A Brief History of Choice
I am writing this letter in the middle of March. It was only yesterday that I learned of the death of a person who became severely disabled in the prime of life. A person who was once given only two years to live by the medical establishment but who defied all expectation to survive for many more years. A person with a strong spirit who not only coped, but lived a worthwhile life, despite their problems. I am talking about my parishioner Sandra Gwinnett.
I don’t normally write about parishioners who have recently died, and I do not want to set a precedent, but the reason I am prompted to write this now is that on the same morning that I received the news about Sandra, Stephen Hawking’s death was announced on the news. The parallels are obvious, and given that I had a homily to prepare for our midweek communion service, I thought about these two people in the light of the gospel reading for that service.
The Gospel was from St.Luke, chapter 2 verses 33 to 35. Mary and Joseph have brought Jesus to the temple to fulfil their religious obligations. They are approached by a prophet Simeon who says some amazing things about the infant Jesus, including this:
This child is destined for the rising and falling of many in Israel, and to be a sign that will be opposed so that the inner thoughts of many will be revealed.
Maybe not something that every parent would like to hear. Jesus was going to grow up to be a divisive figure; some people are going to love him, others are going to hate him. Jesus will be so extreme that people will be forced into making a choice for him or against him, and their choice will reveal what they are truly like deep down inside.
Sandra chose to follow Jesus. She was a member of St.Thomas Church before her life-changing accident. She clung to Jesus. Her faith was strong and evident, and it continued to be well-articulated despite her brain injury.
We can never know for certain what a person believes, and some people come to faith late in life. But among the tributes to Stephen Hawking and quotes from the man himself aired on the radio, there were clear indications that Stephen, when he was confronted with the person of Jesus, had chosen the opposite path to Sandra.
Stephen was a household name, he was feted and applauded. He had a brilliant mind. Sandra was unknown outside her family and social circle. Her brain injury had greatly reduced her mental capacities. So in answer to the question who was the cleverest, who had the greatest intelligence, Stephen or Sandra, there is no doubt. But of the two, who was the wisest?
Stephen was a theoretical physicist. He believed in the possibility of there being universes outside of this one. We are not talking of other solar systems here. Another solar system could in theory be reached by a rocket launched from earth even though it may take thousands or even millions of years. No, a parallel universe is something totally outside of our three dimensions, it is a place you could never reach using a rocket no matter how long it travelled for. So Stephen actually had the mental framework potentially to believe in the existence of what a religious person may refer to as heaven, or the spirit-world, but still, as far as we know, Stephen refused to follow Christ.
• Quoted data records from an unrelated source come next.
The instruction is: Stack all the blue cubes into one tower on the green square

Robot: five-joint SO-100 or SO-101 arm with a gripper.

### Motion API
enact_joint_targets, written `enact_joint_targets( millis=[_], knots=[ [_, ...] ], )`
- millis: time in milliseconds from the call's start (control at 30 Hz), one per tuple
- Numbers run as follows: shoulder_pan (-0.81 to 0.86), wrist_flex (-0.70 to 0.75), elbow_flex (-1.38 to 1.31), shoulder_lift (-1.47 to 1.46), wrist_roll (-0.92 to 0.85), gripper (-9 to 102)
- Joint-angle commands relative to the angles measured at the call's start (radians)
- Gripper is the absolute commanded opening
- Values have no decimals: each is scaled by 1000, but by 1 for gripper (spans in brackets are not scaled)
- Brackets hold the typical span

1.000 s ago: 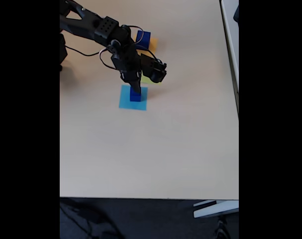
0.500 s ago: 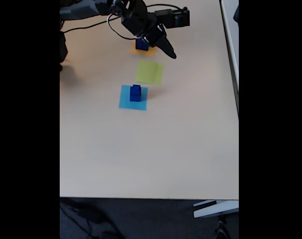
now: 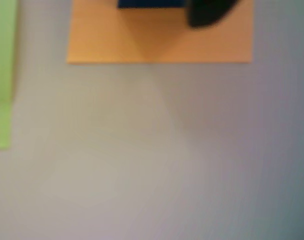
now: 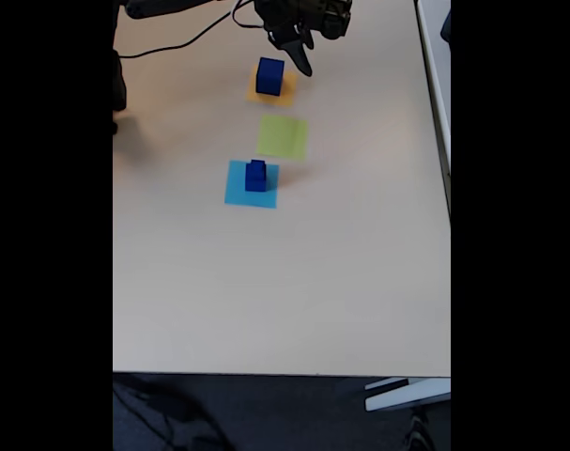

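In the fixed view a larger blue cube [image 4: 269, 75] stands on an orange-yellow paper square [image 4: 283, 92] near the table's far edge. My gripper [image 4: 296, 56] hovers just right of and above that cube, open and holding nothing. The green square [image 4: 283, 137] lies bare below it. A smaller blue cube [image 4: 256, 175] stands on the light-blue square [image 4: 239, 193]; it looks tall, perhaps two stacked. The blurred wrist view shows the cube's edge [image 3: 152, 3] at the top on the orange square [image 3: 159, 40], a dark fingertip [image 3: 207, 12] beside it, and the green square [image 3: 1, 70] at the left.
The beige table [image 4: 285, 282] stretches wide toward the near edge. The black arm and its cables [image 4: 172, 38] cross the top left corner. A white object [image 4: 407, 393] sits below the table's front right.
The gripper left the small cube on the light-blue square, rose, and swung to the far side past the green square; it now hangs beside the larger cube.
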Motion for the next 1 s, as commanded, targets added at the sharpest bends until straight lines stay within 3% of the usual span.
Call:
enact_joint_targets(
  millis=[0, 267, 967],
  knots=[
    [-55, -57, 49, 8, 110, 36],
    [-97, -219, 222, 8, 158, 42],
    [-143, -216, 249, -25, 196, 49]
  ],
)
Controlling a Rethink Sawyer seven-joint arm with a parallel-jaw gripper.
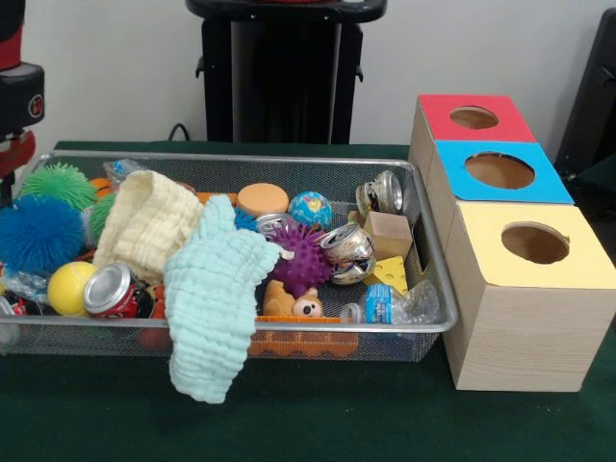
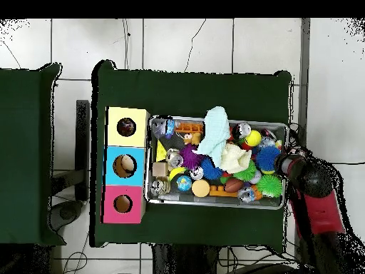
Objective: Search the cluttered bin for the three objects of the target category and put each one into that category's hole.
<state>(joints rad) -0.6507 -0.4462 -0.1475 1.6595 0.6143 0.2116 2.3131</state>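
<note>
A wire mesh bin (image 1: 423,217) (image 2: 214,206) holds a jumble of toys. Among them are crushed cans (image 1: 114,291) (image 1: 348,248) (image 1: 383,192), a yellow ball (image 1: 69,287), a small globe ball (image 1: 310,208), a purple spiky ball (image 1: 300,260) and blue (image 1: 37,234) and green (image 1: 58,183) fuzzy balls. Beside the bin stands a wooden box with a red-topped hole (image 1: 474,117) (image 2: 122,204), a blue-topped hole (image 1: 500,170) (image 2: 125,165) and a yellow-topped hole (image 1: 535,243) (image 2: 127,127). My gripper (image 1: 12,144) (image 2: 283,165) hangs at the bin's end farthest from the box, mostly cut off.
A mint cloth (image 1: 217,298) hangs over the bin's front rim and a cream cloth (image 1: 144,223) lies behind it. Also inside are a wooden cube (image 1: 388,234), a cheese wedge (image 1: 390,274), a plastic bottle (image 1: 390,306) and an orange disc (image 1: 262,199). Green cloth covers the table (image 1: 337,414).
</note>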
I am in no way trying to diminish what Stephen achieved in the field of physics, but I am urging you to ask the question, what in the long run matters most? Our contemporary culture, as expressed through the media, values certain things highly and denigrates or ignores others. Take the example of Roger Bannister who also died recently. The press coverage focussed heavily on him being the first person to run a mile in under four minutes, but Roger himself said many times that he considered his lifetime’s work as a doctor to be a much greater achievement. Now take that thought about an achievement in the context of a human life-span, and expand it to consider an achievement in the context of eternity.
So I ask again, who was the wisest? Who made the best choices in the light of eternity?